Ryan Lynch

Personal information
- Date of birth: 13 March 1987 (age 39)
- Place of birth: Coventry, England
- Position: Defender

Senior career*
- Years: Team / Apps / (Gls)
- 2006–2007: Coventry City / 0 / (0)
- 2007: → Tamworth (loan) / 3 / (0)
- 2007–2008: Crewe Alexandra / 2 / (0)
- 2008: → Stafford Rangers (loan) / 2 / (0)
- 2008: → Altrincham / 8 / (0)

= Ryan Lynch (footballer) =

British footballer

Ryan Lynch (born 13 March 1987) is an English former professional footballer.

Lynch began his club career with Coventry City as a trainee, but he found it difficult to break into the first team and so was sent out on loan to Tamworth where he made three appearances. Lynch was released by Coventry at the end of the 2006–07 season.

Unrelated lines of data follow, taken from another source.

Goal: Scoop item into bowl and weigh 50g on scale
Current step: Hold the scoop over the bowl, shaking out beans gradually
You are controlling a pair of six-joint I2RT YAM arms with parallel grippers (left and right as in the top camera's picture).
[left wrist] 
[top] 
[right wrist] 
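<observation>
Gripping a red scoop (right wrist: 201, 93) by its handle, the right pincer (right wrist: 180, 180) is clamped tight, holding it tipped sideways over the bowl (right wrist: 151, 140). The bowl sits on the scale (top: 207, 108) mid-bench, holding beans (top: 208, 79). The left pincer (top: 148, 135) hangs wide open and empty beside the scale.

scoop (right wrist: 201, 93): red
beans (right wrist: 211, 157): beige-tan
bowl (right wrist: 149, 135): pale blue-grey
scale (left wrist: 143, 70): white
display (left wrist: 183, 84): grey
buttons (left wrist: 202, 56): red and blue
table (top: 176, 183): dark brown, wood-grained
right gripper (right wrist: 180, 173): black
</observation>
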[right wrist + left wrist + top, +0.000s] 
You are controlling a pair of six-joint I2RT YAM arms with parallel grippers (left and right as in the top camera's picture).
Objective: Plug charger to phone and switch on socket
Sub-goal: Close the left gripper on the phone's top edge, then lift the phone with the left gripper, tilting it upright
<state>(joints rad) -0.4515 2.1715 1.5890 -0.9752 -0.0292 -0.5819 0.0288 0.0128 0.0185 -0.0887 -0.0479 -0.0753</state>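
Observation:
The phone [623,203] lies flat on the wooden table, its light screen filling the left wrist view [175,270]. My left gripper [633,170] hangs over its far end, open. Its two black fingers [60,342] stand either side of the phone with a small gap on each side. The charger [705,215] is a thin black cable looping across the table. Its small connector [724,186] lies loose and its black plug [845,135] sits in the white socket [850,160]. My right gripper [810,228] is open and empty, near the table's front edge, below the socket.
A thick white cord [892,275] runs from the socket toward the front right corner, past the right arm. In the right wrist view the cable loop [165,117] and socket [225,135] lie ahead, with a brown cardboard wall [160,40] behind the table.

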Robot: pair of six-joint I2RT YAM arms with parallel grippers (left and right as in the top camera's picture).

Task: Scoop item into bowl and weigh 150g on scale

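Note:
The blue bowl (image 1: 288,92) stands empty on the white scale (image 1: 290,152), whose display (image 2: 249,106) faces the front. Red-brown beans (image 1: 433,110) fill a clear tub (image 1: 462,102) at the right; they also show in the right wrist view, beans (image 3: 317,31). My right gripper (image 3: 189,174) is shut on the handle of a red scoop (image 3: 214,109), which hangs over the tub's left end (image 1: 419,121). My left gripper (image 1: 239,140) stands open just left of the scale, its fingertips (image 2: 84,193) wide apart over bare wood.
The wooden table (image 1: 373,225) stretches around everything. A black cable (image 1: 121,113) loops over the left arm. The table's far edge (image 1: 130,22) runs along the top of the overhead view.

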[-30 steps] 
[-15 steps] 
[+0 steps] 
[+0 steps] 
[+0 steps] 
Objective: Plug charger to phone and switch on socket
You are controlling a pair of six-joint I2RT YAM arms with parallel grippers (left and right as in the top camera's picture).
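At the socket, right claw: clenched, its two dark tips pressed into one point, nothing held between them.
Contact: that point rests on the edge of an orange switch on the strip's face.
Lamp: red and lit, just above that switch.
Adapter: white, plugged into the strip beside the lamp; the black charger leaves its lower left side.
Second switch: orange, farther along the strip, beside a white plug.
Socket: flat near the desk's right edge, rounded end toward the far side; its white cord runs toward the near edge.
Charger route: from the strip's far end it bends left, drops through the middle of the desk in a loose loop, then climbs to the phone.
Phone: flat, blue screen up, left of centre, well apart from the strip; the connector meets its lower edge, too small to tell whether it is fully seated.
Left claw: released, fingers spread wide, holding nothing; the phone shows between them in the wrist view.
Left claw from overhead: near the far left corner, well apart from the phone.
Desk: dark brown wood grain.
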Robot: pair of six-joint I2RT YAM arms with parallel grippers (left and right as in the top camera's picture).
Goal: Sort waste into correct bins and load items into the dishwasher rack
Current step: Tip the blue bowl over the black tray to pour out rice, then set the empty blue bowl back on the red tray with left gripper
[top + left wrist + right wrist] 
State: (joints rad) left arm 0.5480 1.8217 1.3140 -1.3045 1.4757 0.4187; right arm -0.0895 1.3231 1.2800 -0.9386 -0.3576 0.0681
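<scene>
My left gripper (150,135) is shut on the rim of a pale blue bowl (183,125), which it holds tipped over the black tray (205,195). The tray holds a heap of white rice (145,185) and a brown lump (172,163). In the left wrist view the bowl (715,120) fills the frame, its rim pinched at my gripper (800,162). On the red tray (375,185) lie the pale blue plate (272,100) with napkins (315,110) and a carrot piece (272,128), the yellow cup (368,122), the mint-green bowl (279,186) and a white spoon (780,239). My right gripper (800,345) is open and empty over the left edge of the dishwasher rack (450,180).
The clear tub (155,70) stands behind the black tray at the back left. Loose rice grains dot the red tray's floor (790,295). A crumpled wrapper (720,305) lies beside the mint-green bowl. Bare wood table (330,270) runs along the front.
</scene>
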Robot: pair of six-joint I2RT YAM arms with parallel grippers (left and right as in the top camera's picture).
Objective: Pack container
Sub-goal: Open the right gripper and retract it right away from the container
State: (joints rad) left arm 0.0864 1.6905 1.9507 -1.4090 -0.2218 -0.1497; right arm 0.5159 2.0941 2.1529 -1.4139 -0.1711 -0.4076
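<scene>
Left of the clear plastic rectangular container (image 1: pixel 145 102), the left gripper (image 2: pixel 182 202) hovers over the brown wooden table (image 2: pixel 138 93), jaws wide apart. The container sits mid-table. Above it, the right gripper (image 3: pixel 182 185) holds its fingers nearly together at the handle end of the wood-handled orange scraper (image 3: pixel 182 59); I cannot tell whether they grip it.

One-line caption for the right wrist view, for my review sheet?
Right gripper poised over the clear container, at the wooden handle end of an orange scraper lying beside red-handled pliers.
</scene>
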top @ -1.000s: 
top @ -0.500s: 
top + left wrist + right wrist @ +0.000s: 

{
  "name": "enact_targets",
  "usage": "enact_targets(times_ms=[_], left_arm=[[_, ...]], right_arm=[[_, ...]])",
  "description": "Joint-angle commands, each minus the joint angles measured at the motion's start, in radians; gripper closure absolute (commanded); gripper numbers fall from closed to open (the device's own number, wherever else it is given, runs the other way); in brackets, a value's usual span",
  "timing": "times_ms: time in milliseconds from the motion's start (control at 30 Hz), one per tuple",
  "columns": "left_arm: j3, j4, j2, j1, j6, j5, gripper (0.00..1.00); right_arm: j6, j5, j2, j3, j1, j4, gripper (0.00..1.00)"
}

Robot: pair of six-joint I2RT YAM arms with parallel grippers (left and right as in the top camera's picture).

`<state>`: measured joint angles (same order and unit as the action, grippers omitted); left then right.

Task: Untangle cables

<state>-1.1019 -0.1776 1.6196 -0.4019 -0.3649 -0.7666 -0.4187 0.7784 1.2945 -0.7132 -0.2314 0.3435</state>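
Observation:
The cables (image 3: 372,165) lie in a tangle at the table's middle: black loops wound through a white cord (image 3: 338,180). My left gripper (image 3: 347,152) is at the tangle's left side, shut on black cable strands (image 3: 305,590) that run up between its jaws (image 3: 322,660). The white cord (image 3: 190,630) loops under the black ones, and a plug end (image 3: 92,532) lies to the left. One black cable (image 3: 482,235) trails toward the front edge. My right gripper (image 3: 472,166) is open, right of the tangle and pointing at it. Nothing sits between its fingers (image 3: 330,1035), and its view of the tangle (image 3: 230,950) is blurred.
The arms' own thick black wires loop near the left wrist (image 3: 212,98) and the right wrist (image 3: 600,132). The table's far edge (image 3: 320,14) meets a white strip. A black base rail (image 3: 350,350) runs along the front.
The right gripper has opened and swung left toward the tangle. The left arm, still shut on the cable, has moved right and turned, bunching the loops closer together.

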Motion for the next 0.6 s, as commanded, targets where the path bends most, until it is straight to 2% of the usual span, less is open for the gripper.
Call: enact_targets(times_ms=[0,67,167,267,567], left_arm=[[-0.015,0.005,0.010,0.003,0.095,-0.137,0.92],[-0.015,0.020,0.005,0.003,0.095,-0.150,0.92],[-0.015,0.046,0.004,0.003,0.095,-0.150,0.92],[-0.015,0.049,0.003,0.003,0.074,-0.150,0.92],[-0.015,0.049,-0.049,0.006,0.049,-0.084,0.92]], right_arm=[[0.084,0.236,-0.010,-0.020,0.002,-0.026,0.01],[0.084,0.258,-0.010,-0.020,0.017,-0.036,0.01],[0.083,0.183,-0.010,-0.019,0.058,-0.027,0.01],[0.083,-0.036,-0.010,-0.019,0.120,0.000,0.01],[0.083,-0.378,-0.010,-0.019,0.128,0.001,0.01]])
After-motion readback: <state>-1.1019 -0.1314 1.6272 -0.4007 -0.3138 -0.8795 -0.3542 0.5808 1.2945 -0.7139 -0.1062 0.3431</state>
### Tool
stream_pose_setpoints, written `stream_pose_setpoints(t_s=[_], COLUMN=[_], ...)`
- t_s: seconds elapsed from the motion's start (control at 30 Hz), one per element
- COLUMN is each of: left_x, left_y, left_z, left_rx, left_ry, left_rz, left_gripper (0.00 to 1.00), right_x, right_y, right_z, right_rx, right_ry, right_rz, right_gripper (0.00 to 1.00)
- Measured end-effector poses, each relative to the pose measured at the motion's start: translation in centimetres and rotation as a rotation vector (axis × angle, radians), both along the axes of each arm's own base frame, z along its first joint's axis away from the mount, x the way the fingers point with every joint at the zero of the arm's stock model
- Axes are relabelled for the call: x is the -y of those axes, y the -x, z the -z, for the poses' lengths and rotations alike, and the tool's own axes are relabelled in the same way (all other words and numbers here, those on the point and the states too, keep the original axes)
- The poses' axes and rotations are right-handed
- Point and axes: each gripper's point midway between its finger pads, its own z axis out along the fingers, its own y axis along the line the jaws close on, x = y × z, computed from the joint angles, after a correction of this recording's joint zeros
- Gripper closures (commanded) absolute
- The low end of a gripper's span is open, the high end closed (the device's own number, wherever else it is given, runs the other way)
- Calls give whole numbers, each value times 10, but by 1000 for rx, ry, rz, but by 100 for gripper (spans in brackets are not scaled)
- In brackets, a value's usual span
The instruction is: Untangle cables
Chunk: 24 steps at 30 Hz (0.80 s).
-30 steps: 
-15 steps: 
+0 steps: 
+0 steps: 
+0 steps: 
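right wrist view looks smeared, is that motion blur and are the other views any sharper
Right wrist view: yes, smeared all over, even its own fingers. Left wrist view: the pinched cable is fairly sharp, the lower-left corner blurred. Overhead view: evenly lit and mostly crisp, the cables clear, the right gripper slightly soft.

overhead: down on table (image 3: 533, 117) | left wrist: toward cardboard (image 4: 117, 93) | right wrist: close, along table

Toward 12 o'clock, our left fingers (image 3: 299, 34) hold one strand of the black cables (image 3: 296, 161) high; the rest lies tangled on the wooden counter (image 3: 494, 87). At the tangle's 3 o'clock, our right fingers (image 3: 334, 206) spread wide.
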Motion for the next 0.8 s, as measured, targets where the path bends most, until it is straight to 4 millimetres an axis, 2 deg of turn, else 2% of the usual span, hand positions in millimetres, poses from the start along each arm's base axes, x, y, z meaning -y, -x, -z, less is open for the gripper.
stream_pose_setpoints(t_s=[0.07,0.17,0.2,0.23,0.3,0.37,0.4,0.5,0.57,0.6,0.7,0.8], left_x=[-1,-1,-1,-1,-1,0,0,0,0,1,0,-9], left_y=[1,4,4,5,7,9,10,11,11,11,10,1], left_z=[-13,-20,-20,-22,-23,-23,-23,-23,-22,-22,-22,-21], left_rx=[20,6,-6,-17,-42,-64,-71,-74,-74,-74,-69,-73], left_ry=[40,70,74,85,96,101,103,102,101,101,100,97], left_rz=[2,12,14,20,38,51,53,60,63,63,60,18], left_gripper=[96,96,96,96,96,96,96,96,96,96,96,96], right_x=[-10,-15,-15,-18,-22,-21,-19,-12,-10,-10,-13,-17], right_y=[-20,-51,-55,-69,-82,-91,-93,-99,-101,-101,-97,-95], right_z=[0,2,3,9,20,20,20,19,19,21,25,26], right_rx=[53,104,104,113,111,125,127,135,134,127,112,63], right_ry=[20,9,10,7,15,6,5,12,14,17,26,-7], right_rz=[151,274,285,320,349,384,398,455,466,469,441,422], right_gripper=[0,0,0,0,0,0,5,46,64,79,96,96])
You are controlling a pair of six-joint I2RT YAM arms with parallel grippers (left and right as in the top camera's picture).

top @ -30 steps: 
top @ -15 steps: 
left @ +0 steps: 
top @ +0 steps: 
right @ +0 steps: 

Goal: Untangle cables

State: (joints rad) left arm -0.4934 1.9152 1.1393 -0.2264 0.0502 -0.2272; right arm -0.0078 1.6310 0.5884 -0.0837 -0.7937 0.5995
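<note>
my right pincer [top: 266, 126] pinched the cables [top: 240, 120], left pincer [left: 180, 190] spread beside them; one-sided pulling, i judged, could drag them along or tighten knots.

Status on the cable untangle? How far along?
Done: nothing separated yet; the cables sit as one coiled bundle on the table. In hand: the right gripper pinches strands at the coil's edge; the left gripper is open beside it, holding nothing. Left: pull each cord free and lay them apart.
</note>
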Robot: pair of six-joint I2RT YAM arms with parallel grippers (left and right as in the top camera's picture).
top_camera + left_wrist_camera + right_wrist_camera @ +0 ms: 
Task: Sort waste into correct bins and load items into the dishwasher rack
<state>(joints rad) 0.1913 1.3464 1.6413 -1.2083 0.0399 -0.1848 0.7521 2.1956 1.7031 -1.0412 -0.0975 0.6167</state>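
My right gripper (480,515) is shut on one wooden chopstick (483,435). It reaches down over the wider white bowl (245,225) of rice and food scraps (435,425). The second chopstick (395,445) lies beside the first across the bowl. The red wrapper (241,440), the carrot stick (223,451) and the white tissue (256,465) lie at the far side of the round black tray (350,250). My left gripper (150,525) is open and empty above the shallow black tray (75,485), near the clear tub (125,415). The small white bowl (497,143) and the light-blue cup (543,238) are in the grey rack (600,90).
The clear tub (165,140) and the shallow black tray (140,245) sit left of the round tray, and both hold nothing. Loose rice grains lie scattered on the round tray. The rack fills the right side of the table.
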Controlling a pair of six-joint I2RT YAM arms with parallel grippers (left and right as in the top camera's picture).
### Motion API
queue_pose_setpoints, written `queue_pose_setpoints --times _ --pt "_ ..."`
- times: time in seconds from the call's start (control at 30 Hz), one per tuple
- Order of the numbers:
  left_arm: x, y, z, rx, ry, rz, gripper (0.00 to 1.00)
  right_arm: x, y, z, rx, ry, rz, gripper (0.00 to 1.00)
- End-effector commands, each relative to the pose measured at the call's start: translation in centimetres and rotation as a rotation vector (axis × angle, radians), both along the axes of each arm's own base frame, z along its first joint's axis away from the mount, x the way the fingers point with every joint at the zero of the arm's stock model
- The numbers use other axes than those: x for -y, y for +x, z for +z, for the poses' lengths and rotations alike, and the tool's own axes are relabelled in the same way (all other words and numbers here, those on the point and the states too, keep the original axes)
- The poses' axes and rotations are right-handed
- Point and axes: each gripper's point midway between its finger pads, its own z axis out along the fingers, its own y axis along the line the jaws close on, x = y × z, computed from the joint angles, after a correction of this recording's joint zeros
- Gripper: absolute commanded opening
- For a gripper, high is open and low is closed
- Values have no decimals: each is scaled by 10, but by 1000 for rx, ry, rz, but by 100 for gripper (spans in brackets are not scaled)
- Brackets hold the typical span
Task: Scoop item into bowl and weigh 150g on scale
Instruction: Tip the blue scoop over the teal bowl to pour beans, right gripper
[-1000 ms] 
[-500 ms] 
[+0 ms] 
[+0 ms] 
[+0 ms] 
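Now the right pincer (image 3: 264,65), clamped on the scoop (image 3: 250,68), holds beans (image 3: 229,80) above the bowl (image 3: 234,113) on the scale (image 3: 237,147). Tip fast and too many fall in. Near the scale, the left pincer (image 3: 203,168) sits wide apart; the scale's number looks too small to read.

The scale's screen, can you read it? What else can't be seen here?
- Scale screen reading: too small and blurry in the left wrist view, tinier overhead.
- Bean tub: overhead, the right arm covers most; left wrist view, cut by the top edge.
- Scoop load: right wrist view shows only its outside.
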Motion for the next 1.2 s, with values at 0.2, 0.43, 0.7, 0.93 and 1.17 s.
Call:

He then had a trial with Crewe Alexandra, after which Lynch signed a 1-year contract in July 2007. Despite this, Lynch only managed to make two league appearances for Crewe Alexandra. He was loaned out to Stafford Rangers and Altrincham during the second half of the 2007–08 season. After finishing his loan at Altrincham, Lynch was released by Crewe in May 2008.